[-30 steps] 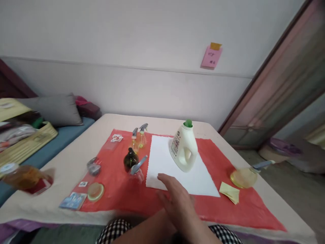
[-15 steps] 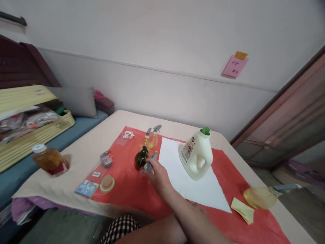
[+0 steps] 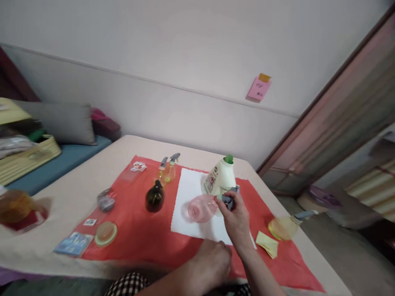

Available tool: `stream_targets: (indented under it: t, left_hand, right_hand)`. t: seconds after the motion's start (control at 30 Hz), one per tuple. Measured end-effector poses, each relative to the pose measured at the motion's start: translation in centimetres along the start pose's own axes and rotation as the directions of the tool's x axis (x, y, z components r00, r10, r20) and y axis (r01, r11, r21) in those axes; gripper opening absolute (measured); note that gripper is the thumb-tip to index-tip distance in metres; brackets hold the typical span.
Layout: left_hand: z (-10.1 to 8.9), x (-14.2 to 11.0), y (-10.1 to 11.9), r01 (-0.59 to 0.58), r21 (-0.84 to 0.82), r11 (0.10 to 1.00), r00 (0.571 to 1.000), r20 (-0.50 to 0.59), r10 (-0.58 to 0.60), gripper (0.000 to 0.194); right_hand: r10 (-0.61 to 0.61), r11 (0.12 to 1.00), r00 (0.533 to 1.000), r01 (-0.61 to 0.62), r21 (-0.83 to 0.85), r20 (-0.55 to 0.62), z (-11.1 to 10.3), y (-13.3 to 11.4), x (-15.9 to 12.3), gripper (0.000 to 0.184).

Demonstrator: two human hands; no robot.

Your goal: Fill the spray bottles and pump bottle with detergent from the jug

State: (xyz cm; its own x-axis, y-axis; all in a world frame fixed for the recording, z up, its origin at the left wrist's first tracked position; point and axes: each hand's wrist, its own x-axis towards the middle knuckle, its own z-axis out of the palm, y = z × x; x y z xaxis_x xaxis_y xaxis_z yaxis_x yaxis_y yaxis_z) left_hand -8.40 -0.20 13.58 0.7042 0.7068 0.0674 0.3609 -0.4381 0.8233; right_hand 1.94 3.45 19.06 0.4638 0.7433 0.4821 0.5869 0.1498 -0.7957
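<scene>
My right hand (image 3: pixel 237 218) is closed around the grey trigger head of a clear pink spray bottle (image 3: pixel 202 209). The bottle is tilted on its side, base to the left, over the white sheet (image 3: pixel 182 224). Behind my right hand stands a large pale detergent jug (image 3: pixel 224 176) with a green cap, partly covered by the hand and bottle. My left hand (image 3: pixel 214 259) is curled in a fist at the front of the red cloth (image 3: pixel 138 242), with nothing visible in it. To the left stands a dark green spray bottle (image 3: pixel 154 198).
Two yellowish spray bottles (image 3: pixel 168 172) stand behind the dark one. Another yellow spray bottle (image 3: pixel 284 227) lies tilted at right beside folded yellow paper (image 3: pixel 267 243). At left are a round lidded dish (image 3: pixel 105 233), a blue packet (image 3: pixel 74 244) and an amber jar (image 3: pixel 20 209).
My right hand has moved right with the pink spray bottle, from beside the dark green bottle to the white sheet. My left hand has come into fuller view. The camera has turned right.
</scene>
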Motion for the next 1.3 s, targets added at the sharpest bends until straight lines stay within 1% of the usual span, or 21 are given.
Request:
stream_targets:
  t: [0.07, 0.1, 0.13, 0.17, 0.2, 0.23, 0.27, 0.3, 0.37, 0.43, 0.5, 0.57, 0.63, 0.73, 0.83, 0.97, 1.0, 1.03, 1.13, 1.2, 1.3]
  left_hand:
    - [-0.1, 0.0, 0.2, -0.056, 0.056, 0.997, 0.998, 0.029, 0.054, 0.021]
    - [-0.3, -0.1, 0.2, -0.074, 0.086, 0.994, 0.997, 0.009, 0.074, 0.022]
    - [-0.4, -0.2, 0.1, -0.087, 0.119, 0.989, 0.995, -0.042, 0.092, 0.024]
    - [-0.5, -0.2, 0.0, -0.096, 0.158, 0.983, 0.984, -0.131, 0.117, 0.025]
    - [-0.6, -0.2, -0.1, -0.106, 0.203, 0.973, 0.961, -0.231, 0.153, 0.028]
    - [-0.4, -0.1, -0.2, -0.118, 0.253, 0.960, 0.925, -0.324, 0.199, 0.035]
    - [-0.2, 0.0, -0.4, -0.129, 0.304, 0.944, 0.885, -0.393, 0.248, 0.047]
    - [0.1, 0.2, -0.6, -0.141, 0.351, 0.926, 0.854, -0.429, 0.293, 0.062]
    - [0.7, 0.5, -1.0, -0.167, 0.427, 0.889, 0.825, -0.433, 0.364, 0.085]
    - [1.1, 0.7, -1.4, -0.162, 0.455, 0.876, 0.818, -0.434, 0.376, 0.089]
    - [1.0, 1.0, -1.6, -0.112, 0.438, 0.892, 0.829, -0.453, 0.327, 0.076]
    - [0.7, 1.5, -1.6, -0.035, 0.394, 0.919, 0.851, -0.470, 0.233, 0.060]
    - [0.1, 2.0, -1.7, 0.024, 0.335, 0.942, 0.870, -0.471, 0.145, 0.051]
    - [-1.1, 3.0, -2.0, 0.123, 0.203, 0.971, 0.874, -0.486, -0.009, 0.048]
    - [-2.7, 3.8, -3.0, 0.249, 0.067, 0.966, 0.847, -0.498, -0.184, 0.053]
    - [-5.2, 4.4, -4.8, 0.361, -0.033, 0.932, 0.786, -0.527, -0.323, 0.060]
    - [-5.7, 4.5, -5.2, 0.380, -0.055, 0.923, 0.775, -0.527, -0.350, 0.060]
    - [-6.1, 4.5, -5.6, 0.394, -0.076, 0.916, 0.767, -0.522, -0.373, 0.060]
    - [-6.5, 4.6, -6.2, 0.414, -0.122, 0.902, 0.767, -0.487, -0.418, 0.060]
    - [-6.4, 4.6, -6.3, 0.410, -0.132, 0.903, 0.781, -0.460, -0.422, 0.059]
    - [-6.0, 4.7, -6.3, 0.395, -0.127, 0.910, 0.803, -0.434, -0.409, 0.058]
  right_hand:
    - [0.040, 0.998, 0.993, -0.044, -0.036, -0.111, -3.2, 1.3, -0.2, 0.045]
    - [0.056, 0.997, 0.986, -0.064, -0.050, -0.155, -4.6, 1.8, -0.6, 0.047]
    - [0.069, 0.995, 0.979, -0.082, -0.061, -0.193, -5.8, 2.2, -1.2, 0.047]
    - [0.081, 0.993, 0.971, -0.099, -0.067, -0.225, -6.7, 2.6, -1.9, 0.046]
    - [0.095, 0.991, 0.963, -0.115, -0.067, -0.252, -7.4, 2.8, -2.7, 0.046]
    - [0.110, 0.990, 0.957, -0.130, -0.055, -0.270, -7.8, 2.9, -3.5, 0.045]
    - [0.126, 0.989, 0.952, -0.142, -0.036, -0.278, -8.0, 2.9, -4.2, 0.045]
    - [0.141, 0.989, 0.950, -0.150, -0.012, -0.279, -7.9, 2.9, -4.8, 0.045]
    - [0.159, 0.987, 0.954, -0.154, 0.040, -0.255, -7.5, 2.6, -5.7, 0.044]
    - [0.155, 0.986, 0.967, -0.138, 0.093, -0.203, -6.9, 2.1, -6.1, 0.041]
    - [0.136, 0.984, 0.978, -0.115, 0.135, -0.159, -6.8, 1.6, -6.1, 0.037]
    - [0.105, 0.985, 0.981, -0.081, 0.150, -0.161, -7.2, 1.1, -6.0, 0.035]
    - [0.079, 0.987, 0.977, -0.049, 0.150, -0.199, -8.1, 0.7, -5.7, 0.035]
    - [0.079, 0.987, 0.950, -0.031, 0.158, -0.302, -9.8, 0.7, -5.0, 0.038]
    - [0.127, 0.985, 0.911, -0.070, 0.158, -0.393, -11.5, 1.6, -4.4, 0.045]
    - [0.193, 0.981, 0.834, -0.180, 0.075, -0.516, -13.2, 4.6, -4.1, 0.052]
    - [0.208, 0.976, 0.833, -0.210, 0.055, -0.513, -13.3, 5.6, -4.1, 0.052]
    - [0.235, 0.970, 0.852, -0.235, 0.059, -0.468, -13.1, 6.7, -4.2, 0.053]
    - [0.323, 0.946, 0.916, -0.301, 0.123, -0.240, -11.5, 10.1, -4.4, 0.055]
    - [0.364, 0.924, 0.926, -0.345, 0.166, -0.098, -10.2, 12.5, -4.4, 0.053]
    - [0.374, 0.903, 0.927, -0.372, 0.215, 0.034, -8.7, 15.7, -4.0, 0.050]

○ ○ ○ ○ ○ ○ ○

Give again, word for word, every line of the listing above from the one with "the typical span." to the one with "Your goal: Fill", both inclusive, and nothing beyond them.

Available tool: `stream_targets: (indented under it: t, left_hand, right_hand)`. t: seconds after the motion's start (control at 30 Hz), one per tuple. Measured end-effector poses, each relative to the pose measured at the motion's start: translation in centimetres along the start pose's own axes and rotation as the directions of the tool's x axis (x, y, z components r00, r10, r20) and y axis (r01, r11, r21) in those axes; gripper opening absolute (measured); note that gripper is the thumb-tip to index-tip distance in metres; brackets hold the typical span.
Layout: left_hand: z (-10.1 to 8.9), x (-14.2 to 11.0), y (-10.1 to 11.9), r01 (-0.59 to 0.58), r21 (-0.84 to 0.82), r11 (0.10 to 1.00), r00 (0.571 to 1.000), r20 (-0.50 to 0.59), r10 (-0.58 to 0.60), gripper (0.000 to 0.194); right_hand: r10 (-0.61 to 0.61), r11 (0.12 to 1.00), r00 (0.533 to 1.000), r01 (-0.61 to 0.62), r21 (-0.83 to 0.85), r20 (-0.55 to 0.62), z (-11.1 to 10.3), y (-13.3 to 11.4), x (-15.9 to 12.3), gripper (0.000 to 0.184).

Demonstrator: two human hands; no robot.

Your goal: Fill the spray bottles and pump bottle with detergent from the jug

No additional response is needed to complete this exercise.